Required action: Extract, in full, the lines below, beginning at the first and ending with the line that contains "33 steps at". Pictures do not belong in the copy.
(Exercise data Opens)
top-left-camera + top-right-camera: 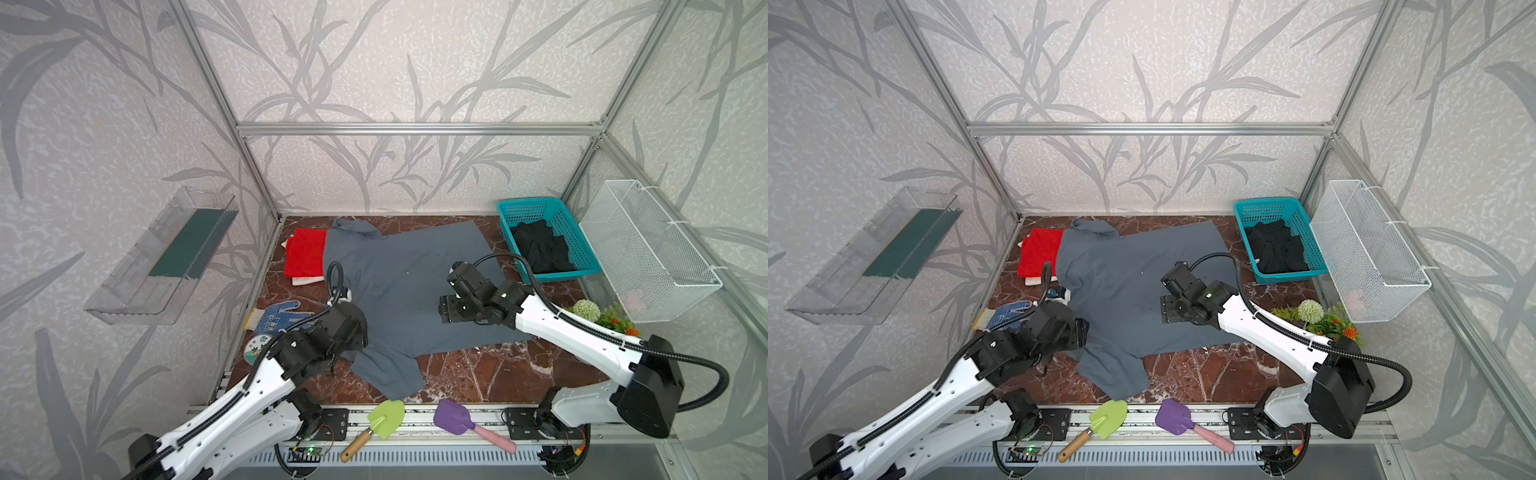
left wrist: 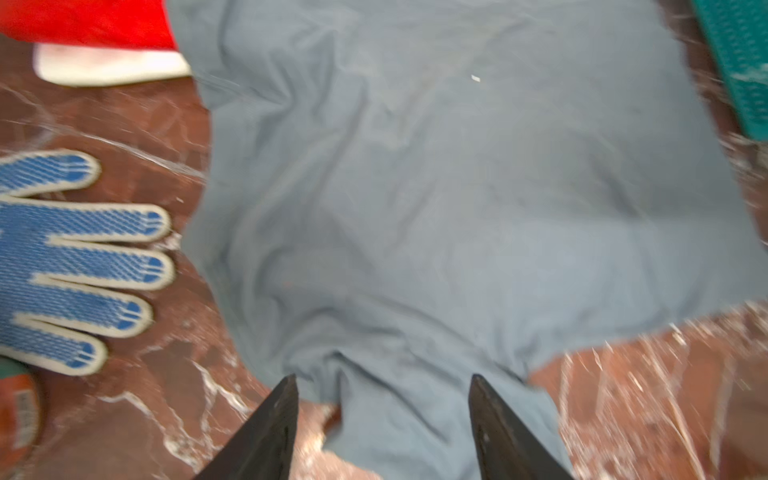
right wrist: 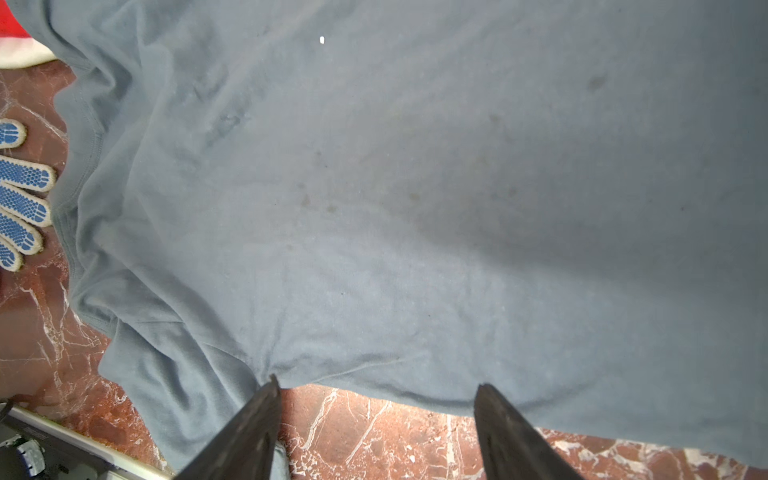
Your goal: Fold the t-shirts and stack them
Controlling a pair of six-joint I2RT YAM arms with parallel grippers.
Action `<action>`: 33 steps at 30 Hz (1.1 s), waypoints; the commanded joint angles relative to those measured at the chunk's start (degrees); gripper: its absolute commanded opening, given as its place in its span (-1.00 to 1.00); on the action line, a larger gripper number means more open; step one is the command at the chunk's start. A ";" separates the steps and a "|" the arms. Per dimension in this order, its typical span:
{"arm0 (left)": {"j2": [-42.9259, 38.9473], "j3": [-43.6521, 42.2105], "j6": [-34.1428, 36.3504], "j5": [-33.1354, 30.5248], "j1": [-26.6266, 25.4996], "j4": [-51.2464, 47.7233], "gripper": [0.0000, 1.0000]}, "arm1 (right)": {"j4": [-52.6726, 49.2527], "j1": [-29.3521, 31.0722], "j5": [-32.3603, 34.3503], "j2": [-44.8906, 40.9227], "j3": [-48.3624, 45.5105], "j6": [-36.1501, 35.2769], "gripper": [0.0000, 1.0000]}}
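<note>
A slate grey-blue t-shirt (image 1: 399, 286) (image 1: 1133, 291) lies spread flat across the marble table, one sleeve pointing at the front edge. At the back left sits a folded red t-shirt (image 1: 305, 251) (image 1: 1040, 249), its edge under the grey one. A black t-shirt (image 1: 540, 249) (image 1: 1277, 247) lies crumpled in the teal basket. My left gripper (image 2: 383, 378) is open just above the grey shirt (image 2: 415, 187) where the near sleeve joins the body. My right gripper (image 3: 377, 381) is open over the shirt's near side edge (image 3: 374, 187), with bare marble between its fingers.
A blue-dotted work glove (image 1: 278, 318) and a round tin (image 1: 255, 351) lie left of the shirt. The teal basket (image 1: 505, 220), a white wire basket (image 1: 648, 253) and artificial flowers (image 1: 598, 316) stand at the right. A green trowel (image 1: 386, 417) and a purple spade (image 1: 453, 415) lie on the front rail.
</note>
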 commanded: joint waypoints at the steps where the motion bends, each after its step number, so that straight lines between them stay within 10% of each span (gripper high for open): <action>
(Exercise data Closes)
The completed task:
top-left-camera + top-right-camera: 
left wrist: 
right wrist: 
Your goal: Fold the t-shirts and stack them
Controlling a pair of six-joint I2RT YAM arms with parallel grippers.
Action `<action>`: 33 steps at 30 Hz (1.1 s), waypoints; the commanded joint angles relative to those measured at the chunk's start (degrees); gripper: its absolute commanded opening, given as its place in its span (-1.00 to 1.00); on the action line, a larger gripper number means more open; step one is the command at the chunk's start. A ";" separates the steps and a "|" the arms. Per dimension in this order, its typical span:

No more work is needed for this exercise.